*TRY IT:* The answer is to be the lines below that lie between the line holding "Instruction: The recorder" and the line holding "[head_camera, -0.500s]", inclusive, transcribed exactly and free of pictures.

*RAW DATA:*
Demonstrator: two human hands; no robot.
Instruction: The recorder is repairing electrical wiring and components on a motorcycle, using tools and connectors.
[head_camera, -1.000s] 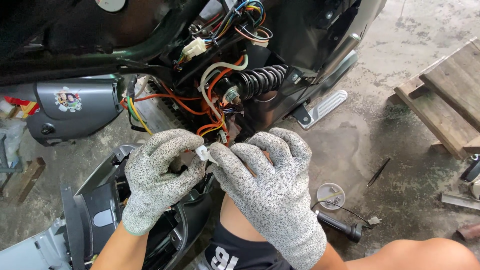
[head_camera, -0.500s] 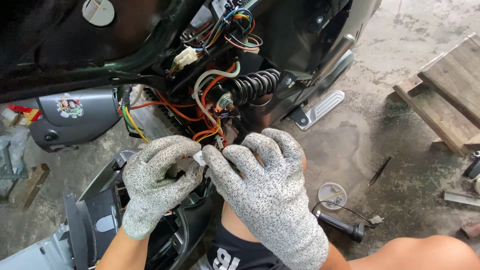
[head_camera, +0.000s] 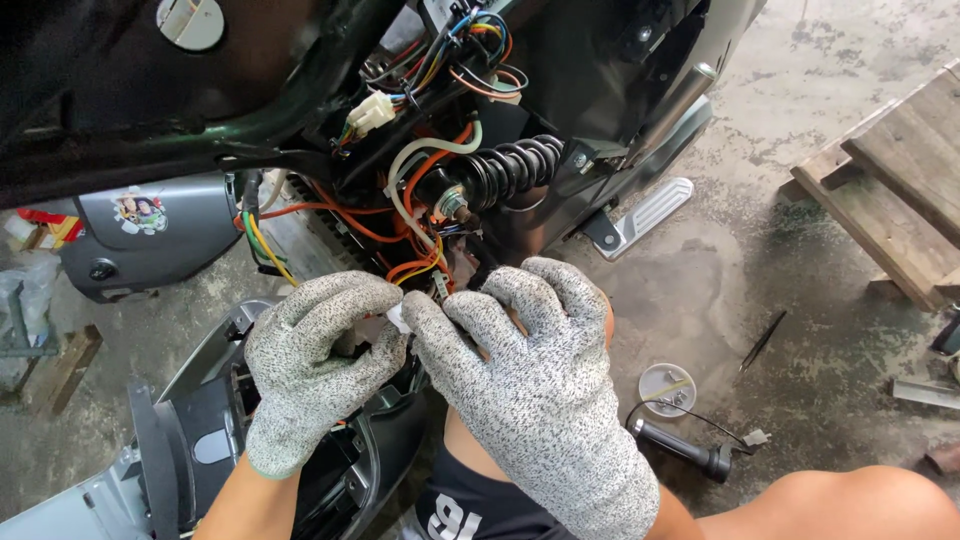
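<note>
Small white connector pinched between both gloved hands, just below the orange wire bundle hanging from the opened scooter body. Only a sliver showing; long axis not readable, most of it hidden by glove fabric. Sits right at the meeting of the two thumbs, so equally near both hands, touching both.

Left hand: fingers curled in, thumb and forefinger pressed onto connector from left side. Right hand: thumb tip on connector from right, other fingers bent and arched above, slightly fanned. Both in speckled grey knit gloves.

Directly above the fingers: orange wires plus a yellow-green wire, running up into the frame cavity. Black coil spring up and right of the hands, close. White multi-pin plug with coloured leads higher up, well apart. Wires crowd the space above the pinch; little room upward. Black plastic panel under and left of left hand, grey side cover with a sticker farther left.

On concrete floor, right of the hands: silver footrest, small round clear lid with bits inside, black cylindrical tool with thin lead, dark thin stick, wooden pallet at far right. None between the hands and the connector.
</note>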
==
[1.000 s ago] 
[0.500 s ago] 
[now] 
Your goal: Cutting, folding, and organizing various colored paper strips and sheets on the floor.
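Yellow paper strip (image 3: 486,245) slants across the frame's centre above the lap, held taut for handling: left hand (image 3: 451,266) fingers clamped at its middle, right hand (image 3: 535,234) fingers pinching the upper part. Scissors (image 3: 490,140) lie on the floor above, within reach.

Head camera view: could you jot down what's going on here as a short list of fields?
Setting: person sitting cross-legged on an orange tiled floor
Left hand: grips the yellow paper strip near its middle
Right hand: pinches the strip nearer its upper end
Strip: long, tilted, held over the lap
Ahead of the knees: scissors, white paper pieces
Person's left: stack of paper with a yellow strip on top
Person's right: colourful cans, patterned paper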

*TASK RESULT:*
Instruction: The recorder is repairing electrical wiring and components on a motorcycle, using tools and connectors.
[head_camera, -1.000s] 
[head_camera, -0.500s] 

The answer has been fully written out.